What the task requires
Pick every line with "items" from the material below.

Material for the task
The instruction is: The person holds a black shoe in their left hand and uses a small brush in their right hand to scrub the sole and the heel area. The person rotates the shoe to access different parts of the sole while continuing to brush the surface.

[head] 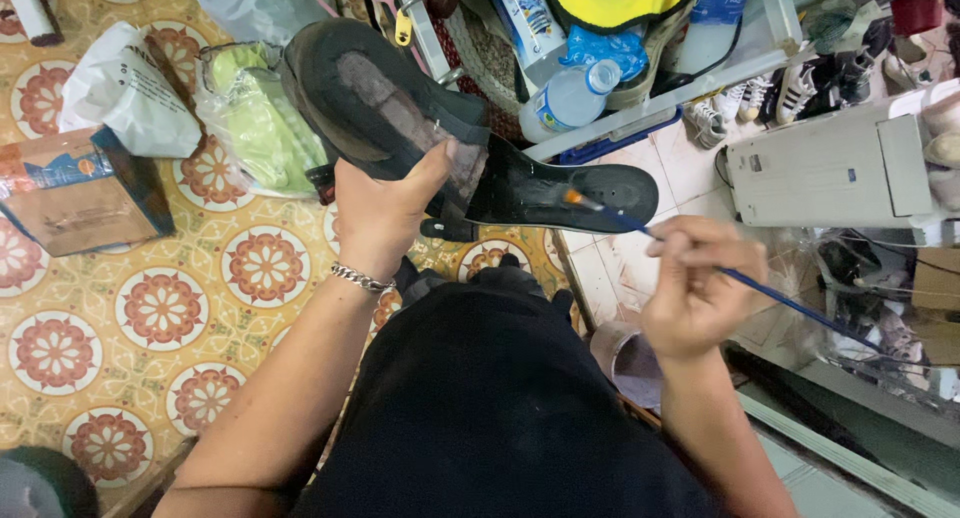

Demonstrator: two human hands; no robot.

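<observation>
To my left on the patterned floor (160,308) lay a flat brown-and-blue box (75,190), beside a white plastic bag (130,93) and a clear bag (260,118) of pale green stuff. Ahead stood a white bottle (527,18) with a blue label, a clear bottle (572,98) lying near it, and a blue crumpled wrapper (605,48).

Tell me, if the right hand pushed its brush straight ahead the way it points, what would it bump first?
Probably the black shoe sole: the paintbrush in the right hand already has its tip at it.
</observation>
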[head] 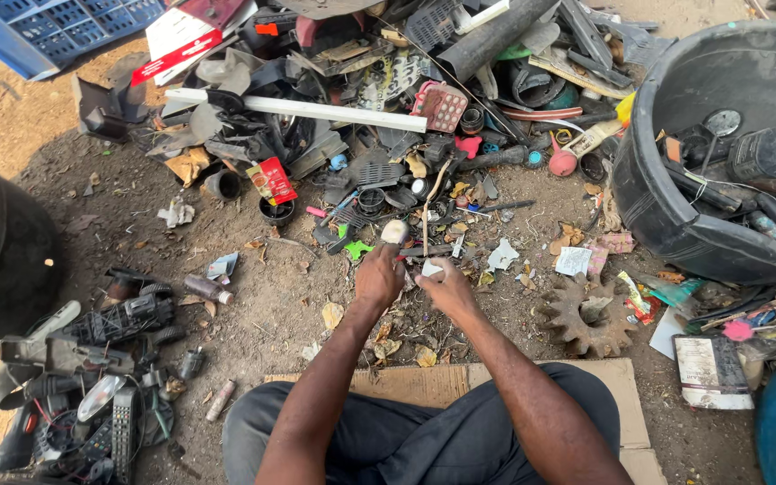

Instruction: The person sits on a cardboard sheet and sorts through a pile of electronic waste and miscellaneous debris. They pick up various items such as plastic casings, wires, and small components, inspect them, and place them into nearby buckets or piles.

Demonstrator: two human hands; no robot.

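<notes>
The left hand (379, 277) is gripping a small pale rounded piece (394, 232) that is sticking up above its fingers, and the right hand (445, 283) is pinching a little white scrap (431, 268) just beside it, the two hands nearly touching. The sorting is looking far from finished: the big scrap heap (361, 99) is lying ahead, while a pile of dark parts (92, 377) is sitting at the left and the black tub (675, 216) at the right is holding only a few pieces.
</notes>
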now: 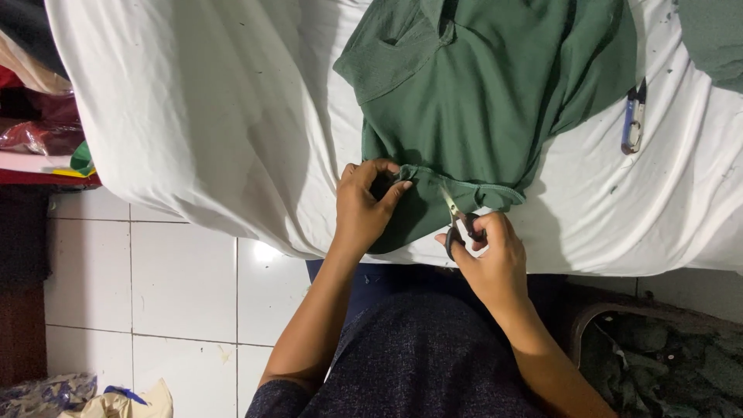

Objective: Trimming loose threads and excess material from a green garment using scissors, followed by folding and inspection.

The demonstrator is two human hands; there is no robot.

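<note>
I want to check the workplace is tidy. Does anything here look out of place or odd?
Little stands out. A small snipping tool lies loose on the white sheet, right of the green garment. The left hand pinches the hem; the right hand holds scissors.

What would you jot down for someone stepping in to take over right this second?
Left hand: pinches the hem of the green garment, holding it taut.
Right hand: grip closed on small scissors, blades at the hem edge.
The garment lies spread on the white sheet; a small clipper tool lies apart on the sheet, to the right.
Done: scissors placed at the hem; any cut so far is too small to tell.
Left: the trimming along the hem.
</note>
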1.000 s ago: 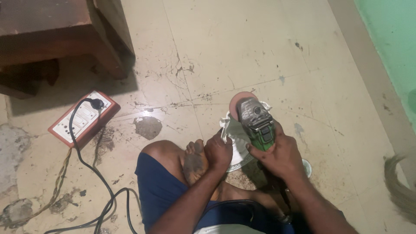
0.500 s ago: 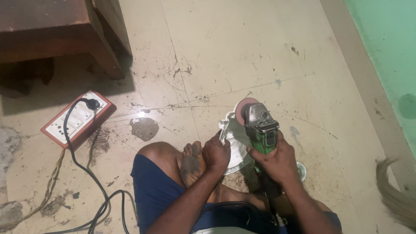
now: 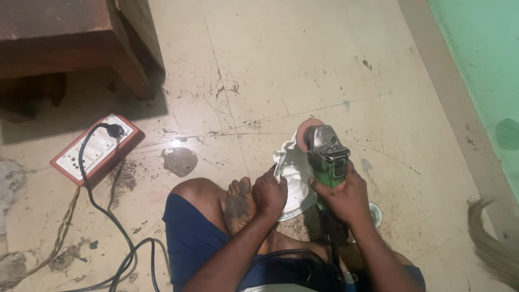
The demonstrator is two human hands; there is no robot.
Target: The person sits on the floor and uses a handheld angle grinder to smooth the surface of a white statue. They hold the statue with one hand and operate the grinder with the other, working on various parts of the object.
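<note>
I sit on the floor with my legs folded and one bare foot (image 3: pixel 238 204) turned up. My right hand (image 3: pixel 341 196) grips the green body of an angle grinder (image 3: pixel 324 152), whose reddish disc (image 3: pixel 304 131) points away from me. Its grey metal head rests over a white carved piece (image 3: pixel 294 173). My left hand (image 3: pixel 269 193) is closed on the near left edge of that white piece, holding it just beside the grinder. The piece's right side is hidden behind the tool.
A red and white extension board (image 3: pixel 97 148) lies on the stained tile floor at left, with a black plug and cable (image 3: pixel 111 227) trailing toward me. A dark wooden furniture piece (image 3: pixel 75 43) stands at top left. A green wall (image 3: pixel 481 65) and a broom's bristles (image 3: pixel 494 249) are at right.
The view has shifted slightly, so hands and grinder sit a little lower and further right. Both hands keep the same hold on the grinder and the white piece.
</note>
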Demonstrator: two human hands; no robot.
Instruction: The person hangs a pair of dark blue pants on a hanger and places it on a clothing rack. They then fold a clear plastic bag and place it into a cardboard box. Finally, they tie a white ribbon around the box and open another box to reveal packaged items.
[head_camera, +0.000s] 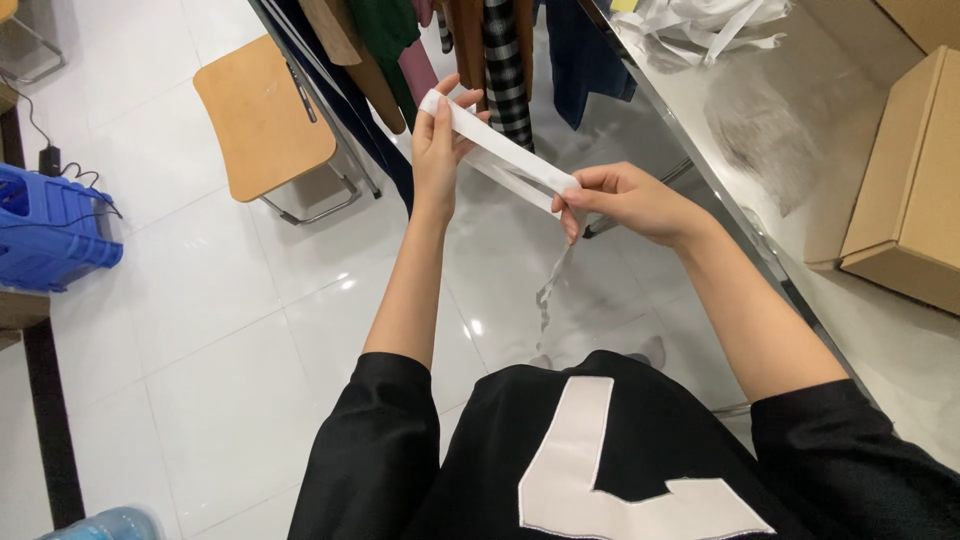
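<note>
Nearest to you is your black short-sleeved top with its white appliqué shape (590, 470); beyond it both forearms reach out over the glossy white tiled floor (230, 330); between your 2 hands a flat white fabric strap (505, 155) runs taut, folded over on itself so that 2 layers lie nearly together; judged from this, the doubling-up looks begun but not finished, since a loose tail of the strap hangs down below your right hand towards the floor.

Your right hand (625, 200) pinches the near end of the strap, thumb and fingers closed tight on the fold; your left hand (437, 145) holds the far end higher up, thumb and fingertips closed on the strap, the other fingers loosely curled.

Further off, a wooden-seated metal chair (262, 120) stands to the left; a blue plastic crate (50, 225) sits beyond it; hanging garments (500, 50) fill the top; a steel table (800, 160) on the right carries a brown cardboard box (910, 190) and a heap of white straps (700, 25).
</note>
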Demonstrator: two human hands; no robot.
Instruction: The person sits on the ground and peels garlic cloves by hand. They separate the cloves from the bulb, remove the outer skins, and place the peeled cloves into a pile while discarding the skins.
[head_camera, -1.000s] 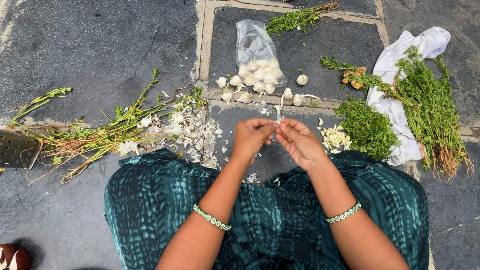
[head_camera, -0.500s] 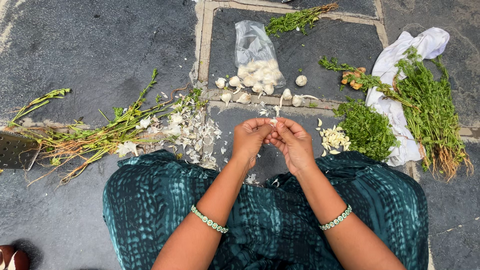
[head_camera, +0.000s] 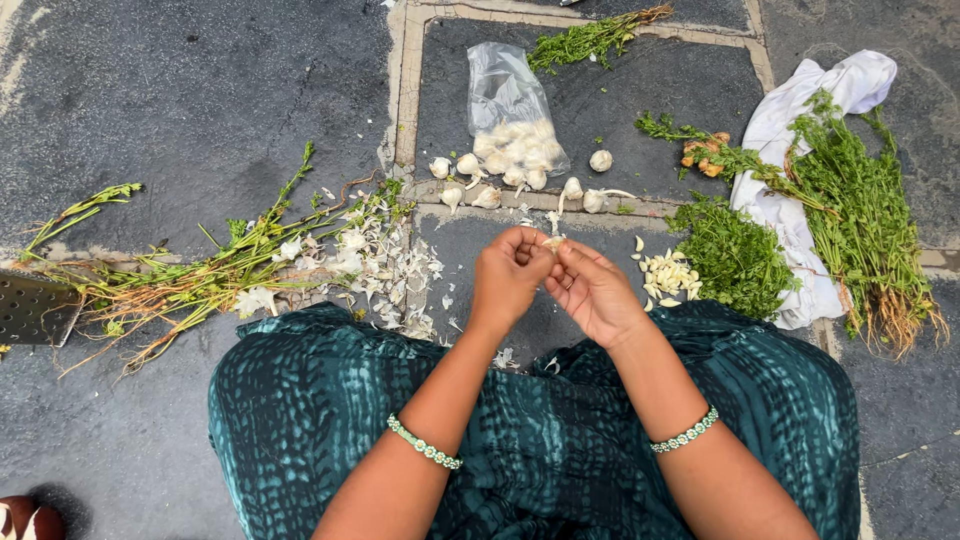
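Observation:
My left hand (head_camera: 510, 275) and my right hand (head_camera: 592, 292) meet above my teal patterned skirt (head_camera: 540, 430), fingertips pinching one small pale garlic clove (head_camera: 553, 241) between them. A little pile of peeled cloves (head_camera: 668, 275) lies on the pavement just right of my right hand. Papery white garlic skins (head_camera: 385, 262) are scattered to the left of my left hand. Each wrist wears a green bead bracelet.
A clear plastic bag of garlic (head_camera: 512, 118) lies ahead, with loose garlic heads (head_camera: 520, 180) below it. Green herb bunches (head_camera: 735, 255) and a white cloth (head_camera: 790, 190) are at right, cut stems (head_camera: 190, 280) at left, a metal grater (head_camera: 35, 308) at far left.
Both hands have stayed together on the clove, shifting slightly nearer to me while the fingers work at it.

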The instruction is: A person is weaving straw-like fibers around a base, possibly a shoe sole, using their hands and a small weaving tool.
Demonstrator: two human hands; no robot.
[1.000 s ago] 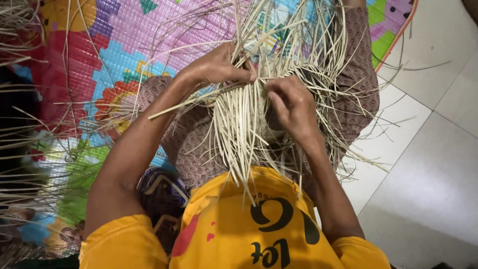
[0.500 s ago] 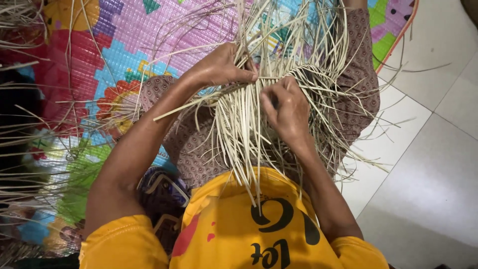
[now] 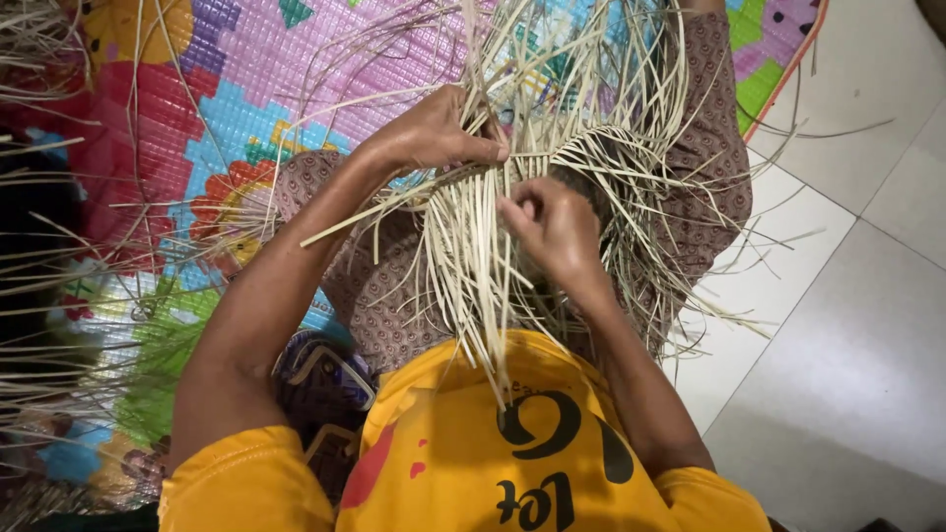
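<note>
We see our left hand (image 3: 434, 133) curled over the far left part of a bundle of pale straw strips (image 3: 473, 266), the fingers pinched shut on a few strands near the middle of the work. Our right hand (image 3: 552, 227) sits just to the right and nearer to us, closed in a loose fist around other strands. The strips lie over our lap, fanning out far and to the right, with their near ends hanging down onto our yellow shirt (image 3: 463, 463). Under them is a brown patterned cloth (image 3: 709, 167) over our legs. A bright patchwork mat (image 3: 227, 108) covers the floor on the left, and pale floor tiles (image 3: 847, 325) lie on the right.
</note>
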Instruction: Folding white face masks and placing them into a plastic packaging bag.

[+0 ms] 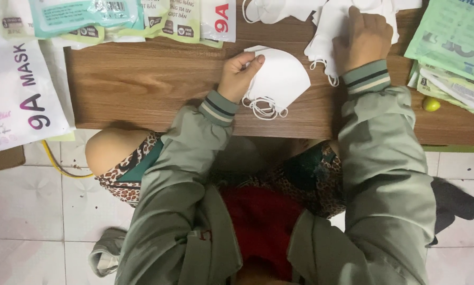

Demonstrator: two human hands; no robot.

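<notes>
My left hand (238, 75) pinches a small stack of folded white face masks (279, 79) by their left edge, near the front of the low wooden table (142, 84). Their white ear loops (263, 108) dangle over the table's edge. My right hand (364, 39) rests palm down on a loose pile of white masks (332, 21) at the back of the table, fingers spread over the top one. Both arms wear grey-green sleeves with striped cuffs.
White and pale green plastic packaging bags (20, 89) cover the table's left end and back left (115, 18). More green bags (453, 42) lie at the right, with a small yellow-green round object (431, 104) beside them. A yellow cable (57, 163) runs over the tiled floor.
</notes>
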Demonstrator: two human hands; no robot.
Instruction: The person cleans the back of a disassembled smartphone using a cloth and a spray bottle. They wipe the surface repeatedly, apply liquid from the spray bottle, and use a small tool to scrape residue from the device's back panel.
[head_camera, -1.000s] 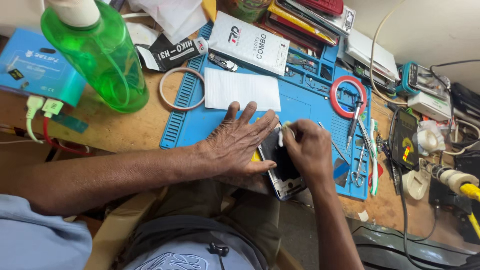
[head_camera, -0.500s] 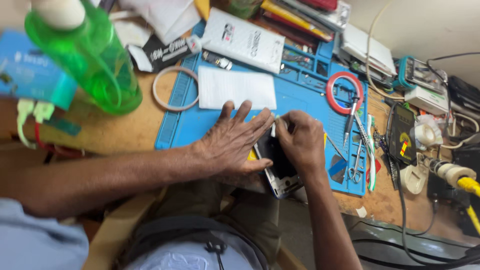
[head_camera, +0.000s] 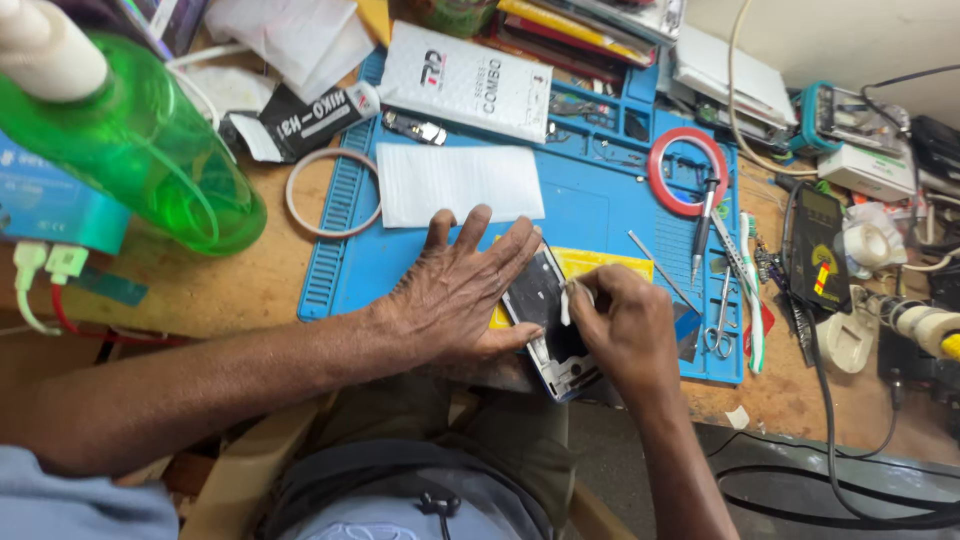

Result below
Instruction: The person sits on a cardboard sheet and sorts through a pile of electronic waste and miscellaneous debris. They pick up various items such as plastic casings, wires, and small components, inspect them, and place them into nearby buckets or piles.
Instruction: The person hangs a pair of dark blue pants on a hanger and places it on a clothing rack. They then fold a clear plastic bag and place it into a cardboard box. Finally, they tie a white ribbon around the box and open another box to reveal packaged items.

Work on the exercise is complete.